Impasses no processo de adoção no Brasil
Enviada em 24/07/2020
A Constituição de 1988 tornou o processo de adoção mais justo e amplo, trazendo maior seguridade a adotantes e adotados. No entanto, no hodierno cenário nacional, impasses no processo de adoção agem em discordância com o previsto em 1988. Nesse sentido, isso pode ser explicado tanto pela criação de um perfil de pretendentes por parte dos adotantes, quanto pela falta de organização e análise de dados para facilitação do processo por parte das instituições governamentais.
Em primeira análise, é necessário avaliar que indivíduos que se dispõem a adotar estipulam perfis de criança e adolescente que fogem da realidade. À luz disso, segundo o jornal Estadão, a idade, cor de pele, existência de irmãos e deficiências são fatores usados por adotantes para criar um perfil do adotado, no entanto, o perfil majoritariamente imposto corresponde à minoria das crianças e jovens em abrigos e lares. Sob esse viés, é possível argumentar que a perpetuação de um perfil para anuência da adoção remonta uma discussão quanto à discriminação racial, haja custa que 92% dos adotantes preferem crianças brancas, segundo o jornal. Sendo assim, essa problemática exige o combate de uma intolerância intrínseca na sociedade como passo essencial para romper com os impasses da adoção.
Outrossim, a falta de organização de dados e informações quanto à fila de espera dos processos adotivos atrasa e torna complexo os andamentos da Justiça. Consoante a visão aristotélica de Ética ao Nicômaco - marco do estudo ético-racional -, a política toma para si a responsabilidade de garantir a felicidade dos cidadãos. Portanto, é fato que o desordenamento e a lentidão dos processos adotivos revelam uma questão de desorganização das instituições governamentais que vai contra a visão aristotélica, haja vista que, ao passo que a espera se estende ainda mais, o processo se torna maçante, podendo levar adotantes à desistência do processo. Por consequência, crianças e jovens crescem em orfanatos até a maioridade e a criação de problemas psicossociais é potencializada.

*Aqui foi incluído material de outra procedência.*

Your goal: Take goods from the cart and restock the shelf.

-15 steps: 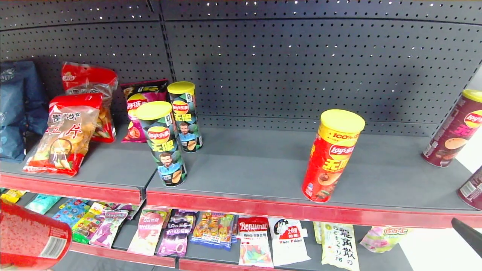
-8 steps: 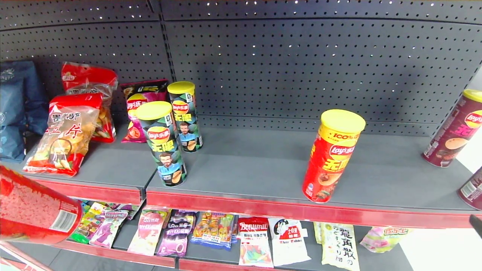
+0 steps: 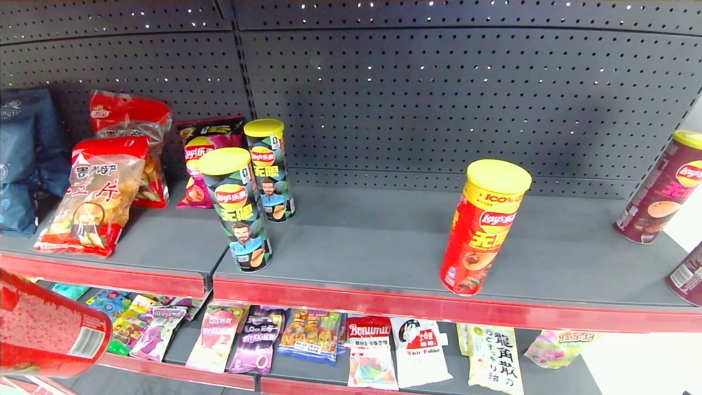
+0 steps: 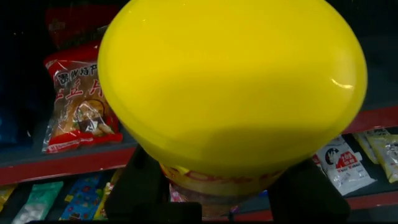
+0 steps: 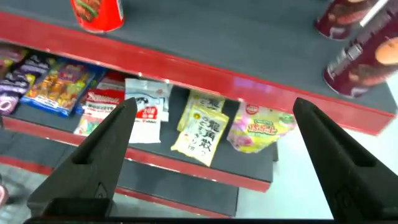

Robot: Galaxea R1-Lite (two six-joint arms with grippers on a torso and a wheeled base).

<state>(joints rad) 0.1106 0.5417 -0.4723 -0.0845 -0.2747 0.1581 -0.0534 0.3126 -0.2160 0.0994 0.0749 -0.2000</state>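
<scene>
Red chip can (image 3: 46, 329), clamped in the left gripper (image 4: 227, 193) low at the left, below the front lip of the upper shelf (image 3: 384, 247), should be raised over that lip, uprighted and set down beside the standing red can (image 3: 482, 230), while the right gripper (image 5: 211, 155) hangs open.

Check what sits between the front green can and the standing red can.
Nothing. In the head view the shelf is bare from the front green can to the standing red can.

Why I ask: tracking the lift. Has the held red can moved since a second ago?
Yes. The red can rose toward the upper shelf's red front edge, then dipped slightly below it.
</scene>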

Depreende-se, portanto a necessidade de se mitigar os impasses do processo de adoção no Brasil, para tanto, cabe ao Instituto da Criança e do Adolescente (ECA) implementar medidas como palestras com os candidatos adotantes e assistentes sociais, psicólogos e sociólogos visando a desconstrução do padrão de procura no processo adotivo e conscientização da questão social que tal ato tem como plano de fundo. Pararelamente, o Ministério da Cidadania deve intervir com a criação de um sistema unificador que encontre e comunique a família sobre a adoção, com intuito de criar uma rede descomplicada de adotantes e adotados e facilitar a organização. Assim, poder-se-á evidenciar o previsto pela Constituição de 88 no meio social.